FIG. 2b is a diagram of a time structure of an application period according to an embodiment of this application;

FIG. 2c is a diagram of a relationship between a block, a round, and a slot according to an embodiment of this application;

FIG. 2d is a diagram of a UWB in-band discovery and association mechanism according to an embodiment of this application;

FIG. 3 is a schematic flowchart of an information processing method according to an embodiment of this application;

FIG. 4 is a schematic flowchart of an information processing method according to an embodiment of this application;

FIG. 5a is a diagram of timing of an association request frame and an association response frame according to an embodiment of this application;

FIG. 5b is a diagram of timing of an association request frame and an association response frame according to an embodiment of this application;

FIG. 5c is a diagram of timing of an association request frame and an association response frame according to an embodiment of this application;

FIG. 6 is a schematic flowchart of an information processing method according to an embodiment of this application;

FIG. 7a is a schematic flowchart of an information processing method according to an embodiment of this application;

FIG. 7b is a schematic flowchart of an information processing method according to an embodiment of this application;

FIG. 8 is a diagram of a structure of a communication apparatus according to an embodiment of this application;

FIG. 9 is a diagram of a structure of a communication apparatus according to an embodiment of this application; and

FIG. 10 is a diagram of a structure of a communication apparatus according to an embodiment of this application.

DESCRIPTION OF EMBODIMENTS

For ease of understanding technical solutions in this application, the following further describes this application with reference to accompanying drawings.

Terms “first”, “second”, and the like in the specification, claims, and accompanying drawings of this application are merely used to distinguish between different objects, and are not used to describe a specific order.
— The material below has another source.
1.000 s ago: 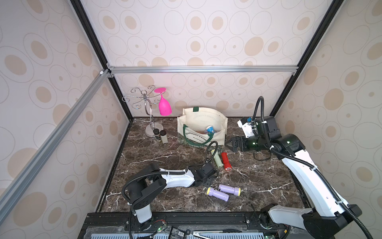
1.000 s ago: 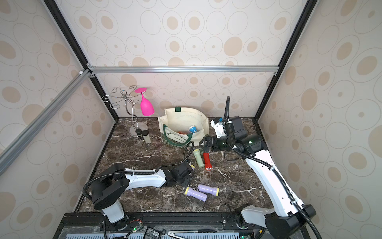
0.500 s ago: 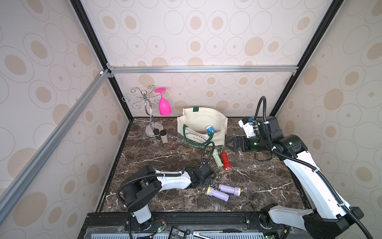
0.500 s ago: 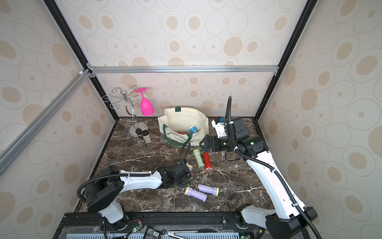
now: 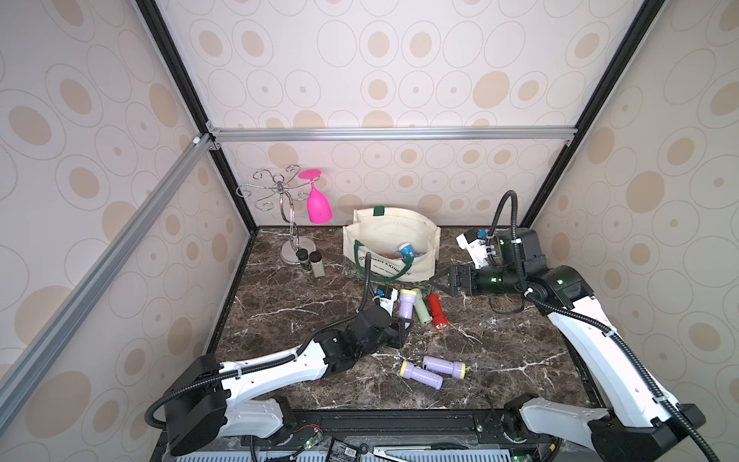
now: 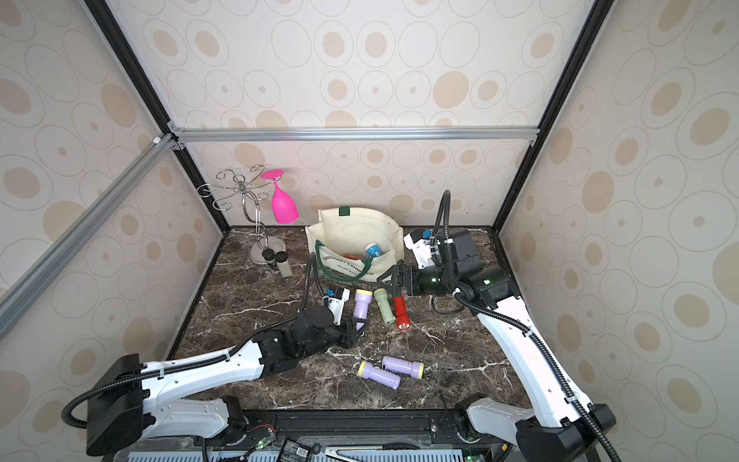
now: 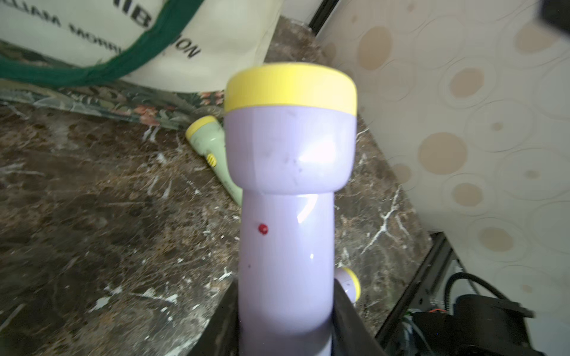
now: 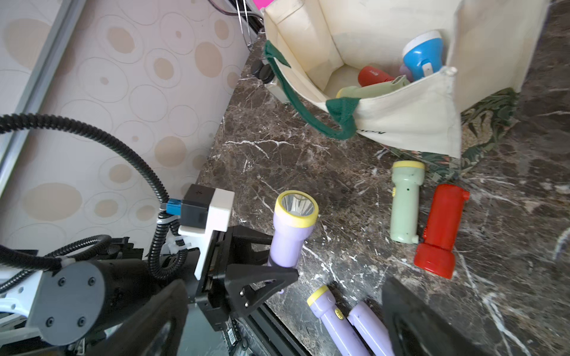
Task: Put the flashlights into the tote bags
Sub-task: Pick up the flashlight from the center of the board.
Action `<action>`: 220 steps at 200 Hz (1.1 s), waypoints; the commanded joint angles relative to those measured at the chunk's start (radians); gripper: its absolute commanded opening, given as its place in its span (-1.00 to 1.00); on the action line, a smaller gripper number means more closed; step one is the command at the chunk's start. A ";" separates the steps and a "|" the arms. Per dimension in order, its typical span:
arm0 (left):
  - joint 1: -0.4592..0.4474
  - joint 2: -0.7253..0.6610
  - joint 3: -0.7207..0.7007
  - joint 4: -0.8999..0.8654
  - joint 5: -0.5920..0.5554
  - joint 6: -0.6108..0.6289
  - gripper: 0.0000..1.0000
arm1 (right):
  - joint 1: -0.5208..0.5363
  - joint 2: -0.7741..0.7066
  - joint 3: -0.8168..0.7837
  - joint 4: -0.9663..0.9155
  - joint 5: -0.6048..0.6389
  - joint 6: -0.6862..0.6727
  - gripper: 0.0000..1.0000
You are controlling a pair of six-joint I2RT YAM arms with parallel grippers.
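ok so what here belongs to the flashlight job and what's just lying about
Job: cream canvas tote bag; held lilac flashlight; pale green flashlight; red flashlight; two lilac flashlights in front; blue flashlight inside bag.
Lying about: pink wine glass; wire rack; two dark-capped jars.

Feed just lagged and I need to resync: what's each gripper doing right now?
Left gripper: closed on the lilac flashlight, gripping its handle end.
Right gripper: open, holding nothing.

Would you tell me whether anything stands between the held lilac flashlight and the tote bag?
Nothing visible: only bare marble separates the lilac flashlight from the tote bag; the pale green flashlight lies alongside.
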 commanded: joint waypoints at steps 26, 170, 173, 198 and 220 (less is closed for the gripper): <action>-0.004 -0.012 0.107 0.110 0.116 0.015 -0.77 | -0.010 0.030 -0.103 0.252 -0.178 0.179 0.99; -0.004 0.006 0.054 0.328 0.112 -0.067 -0.81 | -0.010 0.092 -0.183 0.405 -0.319 0.259 0.36; -0.004 0.006 0.054 0.329 0.112 -0.067 -0.81 | -0.010 0.093 -0.183 0.406 -0.319 0.259 0.33; -0.004 0.005 0.050 0.339 0.109 -0.074 -0.82 | -0.006 0.098 -0.177 0.412 -0.330 0.261 0.14; -0.004 0.005 0.053 0.335 0.107 -0.075 -0.83 | 0.000 0.104 -0.166 0.405 -0.337 0.251 0.05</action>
In addition, terms such as “include” and “have” and any other variants thereof are intended to cover a non-exclusive inclusion. For example, processes, methods, systems, products, devices that include a series of operations or units are not limited to listed operations or units, but instead, In one embodiment further include operations or units that are not listed, or In one embodiment further include other operations or units inherent to these processes, methods, products, or devices.

“Embodiments” mentioned in this specification mean that specific features, structures, or characteristics described in combination with embodiments may be included in at least one embodiment of this application. The phrase shown in various locations in the specification may not necessarily refer to a same embodiment, and is not an independent or optional embodiment exclusive from another embodiment. It may be understood explicitly and implicitly by a person skilled in the art that the embodiments described in this specification may be combined with other embodiments.

In this application, “at least one (item)” means one or more, “a plurality of” means two or more, and “at least two (items)” means two or three or more. “And/or” is used to describe an association relationship between associated objects, and indicates that three relationships may exist. For example, “A and/or B” may indicate: only A exists, only B exists, and both A and B exist. A and B may be singular or plural. “Or” indicates that two relationships may exist, for example, only A exists and only B exists. When A and B are not mutually exclusive, it may indicate that three relationships exist, for example, only A exists, only B exists, and both A and B exist. The character “/” generally indicates an “or” relationship between the associated objects. “At least one of the following” or a similar expression thereof means any combination of these items. For example, at least one of a, b, or c may indicate: a, b, c, “a and b”, “a and c”, “b and c”, or “a and b and c”.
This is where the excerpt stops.